Prep the chicken thighs. Lay the chicken thighs flat on a sheet pan, interior cut side up. Sprinkle lightly with all purpose seasoning. Fill each jalapeno half with a healthy amount of cream cheese. Lay cream cheese side up on each chicken thigh. Sprinkle the cream cheese with BBQ rub. Turn the jalapenos over so the cream cheese is next to the chicken. Wrap the chicken around the jalapeno and then wrap each thigh with a slice of bacon. Place in a pan so that the chicken thighs fit snugly together, or use a mini loaf pan to give each chicken thigh its own space. Top each with a pat of butter.

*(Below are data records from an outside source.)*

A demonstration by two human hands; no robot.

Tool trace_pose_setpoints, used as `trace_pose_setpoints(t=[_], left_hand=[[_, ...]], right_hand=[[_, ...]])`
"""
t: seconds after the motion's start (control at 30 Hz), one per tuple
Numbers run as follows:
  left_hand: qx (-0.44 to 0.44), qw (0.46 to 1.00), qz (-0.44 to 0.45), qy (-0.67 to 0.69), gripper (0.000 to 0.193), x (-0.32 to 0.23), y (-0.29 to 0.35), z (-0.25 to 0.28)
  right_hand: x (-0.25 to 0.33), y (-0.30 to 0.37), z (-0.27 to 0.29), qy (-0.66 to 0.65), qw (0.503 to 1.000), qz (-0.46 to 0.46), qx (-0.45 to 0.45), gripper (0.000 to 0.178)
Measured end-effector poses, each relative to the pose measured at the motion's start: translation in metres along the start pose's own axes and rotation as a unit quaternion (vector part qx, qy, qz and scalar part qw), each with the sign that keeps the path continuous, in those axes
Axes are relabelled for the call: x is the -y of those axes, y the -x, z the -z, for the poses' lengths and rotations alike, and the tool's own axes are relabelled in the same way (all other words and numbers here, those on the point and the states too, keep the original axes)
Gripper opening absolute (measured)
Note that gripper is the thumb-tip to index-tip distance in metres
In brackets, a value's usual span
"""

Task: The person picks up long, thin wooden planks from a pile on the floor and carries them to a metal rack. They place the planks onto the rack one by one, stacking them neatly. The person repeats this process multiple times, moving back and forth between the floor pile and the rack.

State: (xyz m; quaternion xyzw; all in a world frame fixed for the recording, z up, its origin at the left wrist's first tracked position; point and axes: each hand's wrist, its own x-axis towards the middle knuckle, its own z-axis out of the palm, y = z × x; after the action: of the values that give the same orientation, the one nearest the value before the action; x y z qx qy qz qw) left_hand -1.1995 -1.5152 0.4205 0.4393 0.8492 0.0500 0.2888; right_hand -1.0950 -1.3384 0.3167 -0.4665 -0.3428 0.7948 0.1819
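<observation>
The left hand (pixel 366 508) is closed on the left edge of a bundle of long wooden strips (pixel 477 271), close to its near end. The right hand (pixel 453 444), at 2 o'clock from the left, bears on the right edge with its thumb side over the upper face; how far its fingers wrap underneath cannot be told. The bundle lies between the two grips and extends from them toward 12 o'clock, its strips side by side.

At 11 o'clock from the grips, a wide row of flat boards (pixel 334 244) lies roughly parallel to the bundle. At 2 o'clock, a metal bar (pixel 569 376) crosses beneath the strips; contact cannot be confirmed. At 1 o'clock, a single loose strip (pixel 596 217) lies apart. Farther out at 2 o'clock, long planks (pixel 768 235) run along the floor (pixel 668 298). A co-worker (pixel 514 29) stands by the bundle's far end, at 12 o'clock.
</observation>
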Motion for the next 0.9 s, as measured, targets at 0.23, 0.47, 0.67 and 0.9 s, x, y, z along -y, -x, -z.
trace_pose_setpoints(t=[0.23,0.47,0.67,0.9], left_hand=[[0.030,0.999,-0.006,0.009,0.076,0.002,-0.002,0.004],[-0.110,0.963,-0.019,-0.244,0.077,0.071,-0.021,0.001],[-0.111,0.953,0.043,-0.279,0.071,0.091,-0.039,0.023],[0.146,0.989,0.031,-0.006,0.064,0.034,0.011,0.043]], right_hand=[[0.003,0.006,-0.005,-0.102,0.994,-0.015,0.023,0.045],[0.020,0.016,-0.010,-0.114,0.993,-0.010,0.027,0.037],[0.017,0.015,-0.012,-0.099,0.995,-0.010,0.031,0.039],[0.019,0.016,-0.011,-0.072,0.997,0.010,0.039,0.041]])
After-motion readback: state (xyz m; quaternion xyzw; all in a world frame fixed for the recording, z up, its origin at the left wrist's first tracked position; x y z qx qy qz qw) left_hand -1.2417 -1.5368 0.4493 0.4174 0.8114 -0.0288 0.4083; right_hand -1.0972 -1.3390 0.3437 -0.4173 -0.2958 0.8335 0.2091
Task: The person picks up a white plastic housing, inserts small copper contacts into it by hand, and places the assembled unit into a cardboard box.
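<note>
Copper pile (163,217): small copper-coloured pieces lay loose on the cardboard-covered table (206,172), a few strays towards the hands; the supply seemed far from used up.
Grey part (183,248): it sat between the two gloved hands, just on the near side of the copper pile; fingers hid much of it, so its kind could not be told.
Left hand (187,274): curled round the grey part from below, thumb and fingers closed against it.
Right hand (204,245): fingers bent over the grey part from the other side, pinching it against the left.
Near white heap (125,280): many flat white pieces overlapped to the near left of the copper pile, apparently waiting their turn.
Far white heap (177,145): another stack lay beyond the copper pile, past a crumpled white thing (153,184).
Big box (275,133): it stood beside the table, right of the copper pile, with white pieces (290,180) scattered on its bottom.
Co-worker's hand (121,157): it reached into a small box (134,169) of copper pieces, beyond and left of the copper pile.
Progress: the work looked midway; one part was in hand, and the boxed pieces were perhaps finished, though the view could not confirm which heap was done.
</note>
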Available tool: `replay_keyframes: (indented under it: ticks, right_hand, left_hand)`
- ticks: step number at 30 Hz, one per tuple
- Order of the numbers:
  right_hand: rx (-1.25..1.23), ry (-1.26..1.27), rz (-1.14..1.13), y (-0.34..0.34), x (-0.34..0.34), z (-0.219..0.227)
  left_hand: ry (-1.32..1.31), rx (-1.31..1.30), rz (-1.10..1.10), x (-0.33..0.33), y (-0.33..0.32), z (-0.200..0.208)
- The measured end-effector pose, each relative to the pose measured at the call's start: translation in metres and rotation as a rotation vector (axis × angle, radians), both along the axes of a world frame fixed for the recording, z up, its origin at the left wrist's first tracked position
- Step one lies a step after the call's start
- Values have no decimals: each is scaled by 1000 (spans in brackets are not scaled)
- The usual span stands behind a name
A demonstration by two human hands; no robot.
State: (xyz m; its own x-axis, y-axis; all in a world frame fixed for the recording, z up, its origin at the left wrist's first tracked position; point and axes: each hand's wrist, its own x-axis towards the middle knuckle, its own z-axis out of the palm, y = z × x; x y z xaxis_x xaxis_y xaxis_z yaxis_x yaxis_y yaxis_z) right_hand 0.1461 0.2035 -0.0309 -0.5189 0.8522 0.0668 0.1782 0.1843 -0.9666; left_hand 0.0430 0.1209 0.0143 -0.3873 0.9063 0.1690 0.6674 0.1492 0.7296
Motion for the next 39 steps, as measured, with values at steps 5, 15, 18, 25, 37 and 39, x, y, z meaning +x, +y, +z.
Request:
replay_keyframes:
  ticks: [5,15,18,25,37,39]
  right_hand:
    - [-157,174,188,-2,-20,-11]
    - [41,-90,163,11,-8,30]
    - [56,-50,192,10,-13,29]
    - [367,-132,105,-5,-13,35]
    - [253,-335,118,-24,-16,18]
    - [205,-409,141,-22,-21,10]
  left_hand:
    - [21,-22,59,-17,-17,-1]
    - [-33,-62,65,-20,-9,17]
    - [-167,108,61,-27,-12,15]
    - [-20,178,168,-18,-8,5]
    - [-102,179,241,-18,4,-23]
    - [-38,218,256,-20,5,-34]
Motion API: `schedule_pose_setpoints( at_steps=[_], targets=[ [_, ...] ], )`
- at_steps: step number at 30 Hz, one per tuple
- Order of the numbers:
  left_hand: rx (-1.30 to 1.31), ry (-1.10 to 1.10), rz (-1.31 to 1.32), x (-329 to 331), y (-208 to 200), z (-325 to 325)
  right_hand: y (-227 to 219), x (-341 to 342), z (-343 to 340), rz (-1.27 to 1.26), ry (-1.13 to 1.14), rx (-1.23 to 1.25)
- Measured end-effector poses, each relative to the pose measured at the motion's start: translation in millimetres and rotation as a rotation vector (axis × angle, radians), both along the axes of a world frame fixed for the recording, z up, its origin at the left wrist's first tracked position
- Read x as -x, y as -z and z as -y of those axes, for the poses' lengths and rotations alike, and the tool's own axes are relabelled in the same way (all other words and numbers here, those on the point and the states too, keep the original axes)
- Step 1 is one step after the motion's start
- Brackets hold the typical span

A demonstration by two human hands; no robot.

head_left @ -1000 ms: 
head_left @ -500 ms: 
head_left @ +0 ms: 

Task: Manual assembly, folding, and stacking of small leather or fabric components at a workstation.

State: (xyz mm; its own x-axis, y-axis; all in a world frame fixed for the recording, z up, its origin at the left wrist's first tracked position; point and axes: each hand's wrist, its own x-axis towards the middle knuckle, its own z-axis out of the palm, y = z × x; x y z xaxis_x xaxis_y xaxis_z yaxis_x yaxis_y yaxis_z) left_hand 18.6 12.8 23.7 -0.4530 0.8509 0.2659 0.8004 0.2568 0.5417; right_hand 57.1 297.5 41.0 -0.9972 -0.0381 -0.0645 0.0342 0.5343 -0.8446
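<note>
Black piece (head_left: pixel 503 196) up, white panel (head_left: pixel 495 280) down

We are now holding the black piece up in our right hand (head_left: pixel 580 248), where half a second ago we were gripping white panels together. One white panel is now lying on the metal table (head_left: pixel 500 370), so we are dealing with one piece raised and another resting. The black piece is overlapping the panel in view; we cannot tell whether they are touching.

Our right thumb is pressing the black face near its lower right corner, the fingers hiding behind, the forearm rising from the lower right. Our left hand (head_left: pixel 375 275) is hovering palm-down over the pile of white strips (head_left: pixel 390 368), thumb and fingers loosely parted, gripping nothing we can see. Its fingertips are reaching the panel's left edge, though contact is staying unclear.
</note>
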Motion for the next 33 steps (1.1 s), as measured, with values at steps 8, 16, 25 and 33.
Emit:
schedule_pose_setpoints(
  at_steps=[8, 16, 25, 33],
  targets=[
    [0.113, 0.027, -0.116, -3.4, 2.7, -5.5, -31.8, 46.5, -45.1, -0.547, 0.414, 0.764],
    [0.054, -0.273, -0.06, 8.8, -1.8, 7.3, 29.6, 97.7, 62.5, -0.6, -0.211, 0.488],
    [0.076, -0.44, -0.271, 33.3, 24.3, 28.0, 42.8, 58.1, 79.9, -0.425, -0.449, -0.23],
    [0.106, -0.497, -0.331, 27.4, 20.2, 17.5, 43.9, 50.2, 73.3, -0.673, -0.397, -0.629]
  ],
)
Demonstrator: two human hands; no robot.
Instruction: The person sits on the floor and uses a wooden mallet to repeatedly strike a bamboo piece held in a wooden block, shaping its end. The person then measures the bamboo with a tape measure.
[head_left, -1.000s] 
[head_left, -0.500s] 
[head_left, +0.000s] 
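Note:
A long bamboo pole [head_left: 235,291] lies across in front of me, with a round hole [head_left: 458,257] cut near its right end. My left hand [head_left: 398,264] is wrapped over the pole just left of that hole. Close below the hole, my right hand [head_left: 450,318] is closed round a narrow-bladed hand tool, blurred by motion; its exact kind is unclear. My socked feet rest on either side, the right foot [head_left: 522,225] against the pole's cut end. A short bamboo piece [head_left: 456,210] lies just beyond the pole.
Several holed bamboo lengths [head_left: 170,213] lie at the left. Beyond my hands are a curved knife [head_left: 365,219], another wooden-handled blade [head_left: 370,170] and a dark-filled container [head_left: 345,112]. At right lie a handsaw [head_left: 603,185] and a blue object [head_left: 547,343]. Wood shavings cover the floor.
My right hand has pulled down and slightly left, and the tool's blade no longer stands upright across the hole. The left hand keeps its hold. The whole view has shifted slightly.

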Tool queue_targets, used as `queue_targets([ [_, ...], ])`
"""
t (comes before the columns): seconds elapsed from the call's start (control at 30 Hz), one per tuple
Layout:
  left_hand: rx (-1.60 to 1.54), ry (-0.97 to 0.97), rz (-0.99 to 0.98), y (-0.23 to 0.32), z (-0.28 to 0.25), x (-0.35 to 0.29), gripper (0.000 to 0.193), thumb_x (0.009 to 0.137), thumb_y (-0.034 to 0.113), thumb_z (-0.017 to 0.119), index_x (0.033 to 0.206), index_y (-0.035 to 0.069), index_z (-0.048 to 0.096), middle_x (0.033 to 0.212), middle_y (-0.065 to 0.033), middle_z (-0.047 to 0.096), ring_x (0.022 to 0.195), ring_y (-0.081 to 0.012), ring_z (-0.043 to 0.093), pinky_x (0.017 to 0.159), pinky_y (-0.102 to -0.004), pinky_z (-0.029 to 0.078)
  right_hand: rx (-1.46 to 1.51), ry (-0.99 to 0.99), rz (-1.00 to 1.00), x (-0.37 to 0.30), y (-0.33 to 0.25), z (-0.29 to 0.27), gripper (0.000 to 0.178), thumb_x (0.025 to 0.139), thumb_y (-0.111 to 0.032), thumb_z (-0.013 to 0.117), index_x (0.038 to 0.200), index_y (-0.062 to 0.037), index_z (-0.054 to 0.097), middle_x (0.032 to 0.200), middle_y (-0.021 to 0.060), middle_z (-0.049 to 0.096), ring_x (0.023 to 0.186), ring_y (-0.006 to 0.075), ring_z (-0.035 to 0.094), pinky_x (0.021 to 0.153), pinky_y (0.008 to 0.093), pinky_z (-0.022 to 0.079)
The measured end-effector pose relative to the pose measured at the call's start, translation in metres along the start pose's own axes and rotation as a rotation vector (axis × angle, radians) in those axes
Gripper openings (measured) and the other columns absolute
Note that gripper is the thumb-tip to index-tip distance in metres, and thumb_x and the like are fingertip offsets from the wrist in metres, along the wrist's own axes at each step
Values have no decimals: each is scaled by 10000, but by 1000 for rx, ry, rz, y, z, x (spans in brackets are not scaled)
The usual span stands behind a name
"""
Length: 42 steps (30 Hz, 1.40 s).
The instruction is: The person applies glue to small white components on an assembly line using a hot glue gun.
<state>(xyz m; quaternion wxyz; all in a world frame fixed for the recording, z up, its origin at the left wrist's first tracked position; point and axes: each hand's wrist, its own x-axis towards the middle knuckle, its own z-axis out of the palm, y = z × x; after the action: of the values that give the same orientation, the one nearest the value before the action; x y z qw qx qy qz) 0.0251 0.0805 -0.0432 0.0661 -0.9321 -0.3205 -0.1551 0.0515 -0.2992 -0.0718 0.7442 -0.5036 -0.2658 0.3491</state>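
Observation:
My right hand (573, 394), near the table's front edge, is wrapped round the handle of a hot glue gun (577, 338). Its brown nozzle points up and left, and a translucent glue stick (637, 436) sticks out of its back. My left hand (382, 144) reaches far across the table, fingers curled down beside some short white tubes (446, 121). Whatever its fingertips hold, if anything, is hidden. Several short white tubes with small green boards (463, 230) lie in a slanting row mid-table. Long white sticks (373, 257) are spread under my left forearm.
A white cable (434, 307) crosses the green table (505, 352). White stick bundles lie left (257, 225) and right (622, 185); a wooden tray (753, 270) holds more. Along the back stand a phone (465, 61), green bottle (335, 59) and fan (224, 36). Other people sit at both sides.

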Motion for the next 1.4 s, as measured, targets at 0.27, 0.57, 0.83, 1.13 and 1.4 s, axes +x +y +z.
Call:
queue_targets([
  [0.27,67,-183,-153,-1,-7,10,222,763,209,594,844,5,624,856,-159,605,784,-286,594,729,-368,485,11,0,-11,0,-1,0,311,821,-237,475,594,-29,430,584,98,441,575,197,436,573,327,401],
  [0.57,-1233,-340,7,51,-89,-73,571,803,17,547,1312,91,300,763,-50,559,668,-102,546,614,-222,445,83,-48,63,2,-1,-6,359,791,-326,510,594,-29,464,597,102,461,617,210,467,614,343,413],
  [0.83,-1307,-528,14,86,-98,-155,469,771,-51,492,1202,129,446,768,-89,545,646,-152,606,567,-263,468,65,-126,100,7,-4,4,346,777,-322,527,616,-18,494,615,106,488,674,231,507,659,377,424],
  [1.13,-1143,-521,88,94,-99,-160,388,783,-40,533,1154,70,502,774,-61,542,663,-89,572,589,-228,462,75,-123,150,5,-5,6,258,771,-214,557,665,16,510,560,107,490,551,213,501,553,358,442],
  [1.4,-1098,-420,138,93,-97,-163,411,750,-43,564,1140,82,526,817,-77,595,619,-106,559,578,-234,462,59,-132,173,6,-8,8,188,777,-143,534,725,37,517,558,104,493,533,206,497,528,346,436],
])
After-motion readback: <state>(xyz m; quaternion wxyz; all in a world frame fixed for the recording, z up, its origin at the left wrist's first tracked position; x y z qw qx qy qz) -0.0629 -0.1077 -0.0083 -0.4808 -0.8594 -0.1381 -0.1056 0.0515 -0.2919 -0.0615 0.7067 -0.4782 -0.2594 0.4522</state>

Place on the smoker and cook at 275 degrees for about 1 hour. Remove pan from smoker and place chicken on a rack and sprinkle with a light coating of the rub. Place back in the smoker until the internal temperature of the chicken reaches 165 degrees. Remove from smoker and brush with BBQ sauce. Return to smoker for another 5-7 minutes to set the sauce.